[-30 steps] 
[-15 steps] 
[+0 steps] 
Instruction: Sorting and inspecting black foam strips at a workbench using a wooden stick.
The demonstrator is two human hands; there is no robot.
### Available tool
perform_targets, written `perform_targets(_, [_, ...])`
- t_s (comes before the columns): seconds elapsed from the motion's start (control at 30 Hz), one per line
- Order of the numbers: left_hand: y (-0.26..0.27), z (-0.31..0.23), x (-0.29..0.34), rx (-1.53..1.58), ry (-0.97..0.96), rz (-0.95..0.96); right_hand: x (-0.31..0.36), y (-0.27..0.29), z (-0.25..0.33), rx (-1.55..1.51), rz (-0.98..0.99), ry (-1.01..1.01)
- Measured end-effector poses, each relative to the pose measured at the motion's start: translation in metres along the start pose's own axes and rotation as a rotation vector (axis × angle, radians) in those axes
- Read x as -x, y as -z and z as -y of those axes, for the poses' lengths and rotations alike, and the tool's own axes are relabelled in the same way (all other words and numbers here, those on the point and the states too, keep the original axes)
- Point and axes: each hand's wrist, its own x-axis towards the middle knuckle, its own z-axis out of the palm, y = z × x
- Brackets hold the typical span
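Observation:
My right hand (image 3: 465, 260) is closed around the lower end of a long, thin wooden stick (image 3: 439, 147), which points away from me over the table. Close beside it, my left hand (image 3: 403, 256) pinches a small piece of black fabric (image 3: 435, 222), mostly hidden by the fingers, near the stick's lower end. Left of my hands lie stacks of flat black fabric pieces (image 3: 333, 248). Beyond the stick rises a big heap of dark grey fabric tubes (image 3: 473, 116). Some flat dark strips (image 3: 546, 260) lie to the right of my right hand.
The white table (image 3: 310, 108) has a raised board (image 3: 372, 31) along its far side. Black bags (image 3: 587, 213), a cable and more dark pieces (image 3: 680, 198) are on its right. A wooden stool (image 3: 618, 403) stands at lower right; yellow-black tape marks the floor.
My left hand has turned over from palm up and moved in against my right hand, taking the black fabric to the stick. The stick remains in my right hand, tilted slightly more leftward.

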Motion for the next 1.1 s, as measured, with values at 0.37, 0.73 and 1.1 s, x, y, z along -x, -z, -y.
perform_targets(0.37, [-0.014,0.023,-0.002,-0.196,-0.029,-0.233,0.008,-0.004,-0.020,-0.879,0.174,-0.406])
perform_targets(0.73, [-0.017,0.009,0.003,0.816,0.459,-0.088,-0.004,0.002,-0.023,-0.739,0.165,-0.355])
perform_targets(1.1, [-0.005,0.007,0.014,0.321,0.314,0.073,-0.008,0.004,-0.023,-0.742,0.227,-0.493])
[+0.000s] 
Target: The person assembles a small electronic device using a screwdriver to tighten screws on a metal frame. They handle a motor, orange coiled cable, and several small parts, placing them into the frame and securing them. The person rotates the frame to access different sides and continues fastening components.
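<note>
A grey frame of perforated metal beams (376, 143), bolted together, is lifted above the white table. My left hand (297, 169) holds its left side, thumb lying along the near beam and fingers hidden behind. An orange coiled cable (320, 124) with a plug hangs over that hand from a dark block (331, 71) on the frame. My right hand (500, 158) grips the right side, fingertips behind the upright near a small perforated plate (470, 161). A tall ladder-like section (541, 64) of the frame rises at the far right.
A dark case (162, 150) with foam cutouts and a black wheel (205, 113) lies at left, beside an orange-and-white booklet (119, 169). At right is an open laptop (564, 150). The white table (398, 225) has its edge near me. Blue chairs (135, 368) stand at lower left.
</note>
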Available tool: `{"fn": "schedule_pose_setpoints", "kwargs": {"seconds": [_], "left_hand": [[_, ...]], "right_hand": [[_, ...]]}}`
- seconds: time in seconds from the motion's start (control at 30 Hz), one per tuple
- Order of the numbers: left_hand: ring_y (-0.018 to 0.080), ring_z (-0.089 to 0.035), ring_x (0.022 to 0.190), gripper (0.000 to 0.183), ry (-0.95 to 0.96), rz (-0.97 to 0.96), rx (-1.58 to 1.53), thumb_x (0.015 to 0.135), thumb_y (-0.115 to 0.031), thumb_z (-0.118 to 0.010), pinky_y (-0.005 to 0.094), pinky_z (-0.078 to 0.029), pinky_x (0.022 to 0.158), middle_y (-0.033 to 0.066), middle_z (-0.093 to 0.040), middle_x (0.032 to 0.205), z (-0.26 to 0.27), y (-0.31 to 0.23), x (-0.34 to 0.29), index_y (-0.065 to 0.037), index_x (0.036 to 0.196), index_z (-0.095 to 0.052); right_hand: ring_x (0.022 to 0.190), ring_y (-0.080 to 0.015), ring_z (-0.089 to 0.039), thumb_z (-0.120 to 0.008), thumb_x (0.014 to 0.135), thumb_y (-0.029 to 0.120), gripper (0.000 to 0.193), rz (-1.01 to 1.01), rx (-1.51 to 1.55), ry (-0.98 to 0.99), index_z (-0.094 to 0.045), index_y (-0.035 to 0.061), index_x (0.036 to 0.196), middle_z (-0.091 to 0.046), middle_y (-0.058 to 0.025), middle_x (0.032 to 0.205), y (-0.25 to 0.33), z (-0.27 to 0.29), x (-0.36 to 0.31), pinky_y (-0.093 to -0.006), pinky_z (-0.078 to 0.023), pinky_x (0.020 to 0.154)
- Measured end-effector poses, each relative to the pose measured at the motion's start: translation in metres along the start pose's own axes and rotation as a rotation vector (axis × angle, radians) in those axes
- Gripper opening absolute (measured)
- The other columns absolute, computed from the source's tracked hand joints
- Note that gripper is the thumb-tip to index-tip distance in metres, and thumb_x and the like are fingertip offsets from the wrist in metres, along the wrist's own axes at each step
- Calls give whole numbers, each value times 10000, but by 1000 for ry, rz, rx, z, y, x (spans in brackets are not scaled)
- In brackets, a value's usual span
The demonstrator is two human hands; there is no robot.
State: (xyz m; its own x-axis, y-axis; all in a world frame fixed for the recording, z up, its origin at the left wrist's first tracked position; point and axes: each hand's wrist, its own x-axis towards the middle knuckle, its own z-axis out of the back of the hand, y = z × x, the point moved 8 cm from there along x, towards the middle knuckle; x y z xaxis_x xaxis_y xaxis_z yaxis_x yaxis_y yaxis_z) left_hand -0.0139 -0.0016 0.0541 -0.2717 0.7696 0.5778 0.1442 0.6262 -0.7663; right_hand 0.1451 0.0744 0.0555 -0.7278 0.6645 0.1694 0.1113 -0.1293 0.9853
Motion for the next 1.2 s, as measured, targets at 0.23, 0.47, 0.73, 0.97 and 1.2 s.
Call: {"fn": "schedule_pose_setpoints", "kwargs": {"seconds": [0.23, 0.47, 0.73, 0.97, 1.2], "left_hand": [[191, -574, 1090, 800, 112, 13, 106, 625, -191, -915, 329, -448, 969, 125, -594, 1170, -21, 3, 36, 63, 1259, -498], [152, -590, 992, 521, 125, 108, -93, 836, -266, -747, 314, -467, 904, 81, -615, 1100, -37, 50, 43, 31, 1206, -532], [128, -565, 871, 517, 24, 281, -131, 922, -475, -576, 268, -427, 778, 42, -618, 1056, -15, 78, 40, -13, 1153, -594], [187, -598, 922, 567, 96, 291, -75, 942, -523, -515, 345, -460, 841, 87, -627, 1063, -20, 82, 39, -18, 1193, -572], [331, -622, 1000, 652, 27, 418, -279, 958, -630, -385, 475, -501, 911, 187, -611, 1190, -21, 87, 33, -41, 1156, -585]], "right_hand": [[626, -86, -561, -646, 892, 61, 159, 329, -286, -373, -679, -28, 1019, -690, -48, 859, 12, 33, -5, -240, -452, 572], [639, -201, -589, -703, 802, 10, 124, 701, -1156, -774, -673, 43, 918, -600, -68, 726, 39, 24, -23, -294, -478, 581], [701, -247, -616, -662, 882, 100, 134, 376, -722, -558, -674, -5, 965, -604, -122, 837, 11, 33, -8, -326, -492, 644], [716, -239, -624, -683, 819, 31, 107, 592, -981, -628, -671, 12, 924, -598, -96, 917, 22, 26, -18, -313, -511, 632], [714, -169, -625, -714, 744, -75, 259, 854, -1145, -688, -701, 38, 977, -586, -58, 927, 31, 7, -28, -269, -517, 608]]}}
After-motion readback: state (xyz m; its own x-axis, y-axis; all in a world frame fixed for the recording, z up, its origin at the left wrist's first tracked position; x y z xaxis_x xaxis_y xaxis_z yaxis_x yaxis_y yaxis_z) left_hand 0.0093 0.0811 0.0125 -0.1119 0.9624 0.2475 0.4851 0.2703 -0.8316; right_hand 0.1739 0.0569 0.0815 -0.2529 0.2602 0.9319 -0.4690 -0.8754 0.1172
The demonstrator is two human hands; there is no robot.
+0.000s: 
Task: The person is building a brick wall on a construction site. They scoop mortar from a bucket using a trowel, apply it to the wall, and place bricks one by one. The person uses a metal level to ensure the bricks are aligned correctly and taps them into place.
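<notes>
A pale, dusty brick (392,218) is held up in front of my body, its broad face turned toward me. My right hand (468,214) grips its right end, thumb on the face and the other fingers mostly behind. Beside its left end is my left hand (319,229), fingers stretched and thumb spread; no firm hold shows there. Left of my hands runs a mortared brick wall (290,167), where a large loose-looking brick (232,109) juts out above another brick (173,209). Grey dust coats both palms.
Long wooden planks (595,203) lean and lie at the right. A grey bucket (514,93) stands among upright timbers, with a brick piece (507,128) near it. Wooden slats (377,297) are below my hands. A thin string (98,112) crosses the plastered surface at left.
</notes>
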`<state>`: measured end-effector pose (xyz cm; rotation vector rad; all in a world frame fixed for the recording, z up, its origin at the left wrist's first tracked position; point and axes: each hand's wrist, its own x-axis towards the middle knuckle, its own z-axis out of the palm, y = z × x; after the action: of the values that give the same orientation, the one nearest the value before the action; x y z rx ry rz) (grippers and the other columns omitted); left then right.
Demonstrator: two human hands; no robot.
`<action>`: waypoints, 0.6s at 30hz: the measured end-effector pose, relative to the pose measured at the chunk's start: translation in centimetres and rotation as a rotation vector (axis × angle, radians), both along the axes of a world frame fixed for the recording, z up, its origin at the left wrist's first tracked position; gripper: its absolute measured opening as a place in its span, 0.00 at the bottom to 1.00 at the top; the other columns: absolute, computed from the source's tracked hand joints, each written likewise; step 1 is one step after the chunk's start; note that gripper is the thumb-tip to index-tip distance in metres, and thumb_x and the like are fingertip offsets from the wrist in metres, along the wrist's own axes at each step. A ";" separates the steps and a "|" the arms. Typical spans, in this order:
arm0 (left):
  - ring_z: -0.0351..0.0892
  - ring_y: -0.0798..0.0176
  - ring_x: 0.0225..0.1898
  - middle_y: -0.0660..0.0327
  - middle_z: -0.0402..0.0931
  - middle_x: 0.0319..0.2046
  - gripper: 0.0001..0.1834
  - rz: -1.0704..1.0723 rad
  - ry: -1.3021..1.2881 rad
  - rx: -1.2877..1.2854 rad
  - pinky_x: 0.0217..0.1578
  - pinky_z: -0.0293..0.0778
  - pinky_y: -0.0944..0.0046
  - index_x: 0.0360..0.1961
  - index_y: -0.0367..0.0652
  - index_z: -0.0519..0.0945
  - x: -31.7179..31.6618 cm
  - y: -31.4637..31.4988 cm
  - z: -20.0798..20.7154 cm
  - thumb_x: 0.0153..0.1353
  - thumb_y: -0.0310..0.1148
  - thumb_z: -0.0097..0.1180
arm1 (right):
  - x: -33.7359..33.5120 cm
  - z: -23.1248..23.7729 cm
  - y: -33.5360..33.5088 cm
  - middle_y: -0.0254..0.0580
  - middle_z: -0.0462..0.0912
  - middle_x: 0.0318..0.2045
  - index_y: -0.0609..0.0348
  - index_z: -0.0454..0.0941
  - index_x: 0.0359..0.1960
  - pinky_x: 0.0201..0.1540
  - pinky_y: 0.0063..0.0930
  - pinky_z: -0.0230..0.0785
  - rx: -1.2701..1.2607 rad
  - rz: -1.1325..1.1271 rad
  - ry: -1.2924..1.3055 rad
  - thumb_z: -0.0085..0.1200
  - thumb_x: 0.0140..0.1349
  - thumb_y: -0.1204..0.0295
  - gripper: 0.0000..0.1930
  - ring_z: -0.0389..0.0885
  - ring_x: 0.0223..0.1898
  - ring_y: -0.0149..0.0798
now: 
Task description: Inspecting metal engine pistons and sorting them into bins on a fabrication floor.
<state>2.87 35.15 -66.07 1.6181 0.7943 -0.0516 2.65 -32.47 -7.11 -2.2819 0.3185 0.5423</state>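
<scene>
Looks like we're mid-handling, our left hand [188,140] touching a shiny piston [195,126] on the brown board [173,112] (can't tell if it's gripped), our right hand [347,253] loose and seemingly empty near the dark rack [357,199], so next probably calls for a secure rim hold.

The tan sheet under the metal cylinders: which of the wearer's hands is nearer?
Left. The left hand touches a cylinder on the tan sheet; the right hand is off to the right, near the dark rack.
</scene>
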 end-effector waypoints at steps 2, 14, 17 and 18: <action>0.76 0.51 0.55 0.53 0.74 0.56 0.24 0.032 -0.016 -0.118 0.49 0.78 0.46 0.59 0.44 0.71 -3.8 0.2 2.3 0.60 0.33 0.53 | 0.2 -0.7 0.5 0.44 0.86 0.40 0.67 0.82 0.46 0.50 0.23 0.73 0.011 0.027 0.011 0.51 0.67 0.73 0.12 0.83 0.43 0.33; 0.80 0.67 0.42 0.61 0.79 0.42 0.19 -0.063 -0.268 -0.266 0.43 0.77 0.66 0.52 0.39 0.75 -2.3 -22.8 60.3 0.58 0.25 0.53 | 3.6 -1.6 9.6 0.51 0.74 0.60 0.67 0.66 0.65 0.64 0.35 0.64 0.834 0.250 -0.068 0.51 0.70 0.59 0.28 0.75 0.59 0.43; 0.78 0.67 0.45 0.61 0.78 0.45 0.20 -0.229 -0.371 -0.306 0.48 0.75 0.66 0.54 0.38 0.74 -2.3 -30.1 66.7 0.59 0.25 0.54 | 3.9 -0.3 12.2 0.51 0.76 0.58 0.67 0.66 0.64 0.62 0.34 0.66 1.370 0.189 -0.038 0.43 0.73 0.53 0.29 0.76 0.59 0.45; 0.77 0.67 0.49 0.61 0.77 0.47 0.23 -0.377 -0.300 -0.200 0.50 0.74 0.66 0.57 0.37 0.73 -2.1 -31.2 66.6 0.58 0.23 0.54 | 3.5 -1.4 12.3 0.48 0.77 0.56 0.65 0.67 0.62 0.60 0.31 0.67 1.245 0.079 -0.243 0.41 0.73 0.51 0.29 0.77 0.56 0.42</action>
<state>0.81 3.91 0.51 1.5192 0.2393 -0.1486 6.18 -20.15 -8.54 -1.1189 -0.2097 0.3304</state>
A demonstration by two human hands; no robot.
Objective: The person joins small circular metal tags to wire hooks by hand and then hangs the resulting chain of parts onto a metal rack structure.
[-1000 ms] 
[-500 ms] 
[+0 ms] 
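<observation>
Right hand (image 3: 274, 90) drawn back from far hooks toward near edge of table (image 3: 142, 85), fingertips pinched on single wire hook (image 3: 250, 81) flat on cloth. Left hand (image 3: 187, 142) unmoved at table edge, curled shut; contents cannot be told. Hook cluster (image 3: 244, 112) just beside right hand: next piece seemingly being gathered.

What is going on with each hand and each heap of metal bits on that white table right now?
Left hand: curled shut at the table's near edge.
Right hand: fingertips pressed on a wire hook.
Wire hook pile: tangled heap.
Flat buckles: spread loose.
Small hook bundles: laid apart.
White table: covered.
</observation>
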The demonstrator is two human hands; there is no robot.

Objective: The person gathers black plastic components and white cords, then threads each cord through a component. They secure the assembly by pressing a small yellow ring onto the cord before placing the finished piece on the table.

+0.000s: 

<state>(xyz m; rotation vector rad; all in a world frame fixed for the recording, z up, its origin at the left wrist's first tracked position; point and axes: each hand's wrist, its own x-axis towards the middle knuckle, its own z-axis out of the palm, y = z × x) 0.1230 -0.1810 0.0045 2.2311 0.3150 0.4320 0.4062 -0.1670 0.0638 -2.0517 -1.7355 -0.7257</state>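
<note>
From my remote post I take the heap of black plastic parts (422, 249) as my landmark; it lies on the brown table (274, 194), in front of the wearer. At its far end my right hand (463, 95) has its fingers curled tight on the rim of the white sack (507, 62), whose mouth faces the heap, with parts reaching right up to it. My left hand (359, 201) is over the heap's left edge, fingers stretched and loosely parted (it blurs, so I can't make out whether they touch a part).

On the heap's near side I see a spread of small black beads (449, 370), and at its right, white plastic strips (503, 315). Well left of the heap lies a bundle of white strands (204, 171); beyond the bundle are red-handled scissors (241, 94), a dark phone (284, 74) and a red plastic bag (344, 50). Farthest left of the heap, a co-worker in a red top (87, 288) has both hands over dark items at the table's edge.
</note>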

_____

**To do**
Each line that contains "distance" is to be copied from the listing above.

**Result**
- Note that gripper is the thumb-tip to index-tip distance in metres, and thumb_x and the like are fingertip offsets from the wrist in metres, along the wrist's own axes at each step
`<action>`: waypoints, 0.6s at 30hz: the measured end-effector pose, relative to the pose measured at the chunk's start: translation in centimetres and rotation as a rotation vector (axis × angle, radians), both along the axes of a world frame fixed for the recording, z up, its origin at the left wrist's first tracked position; gripper: its absolute measured opening as a place in its span, 0.00 at the bottom to 1.00 at the top; the other columns: absolute, computed from the source's tracked hand joints, each written likewise; step 1 is one step after the chunk's start; note that gripper is the thumb-tip to index-tip distance in metres, and thumb_x and the like are fingertip offsets from the wrist in metres, along the wrist's own axes at each step. A ";" separates the steps and a "|" the arms. Typical spans, in this order:

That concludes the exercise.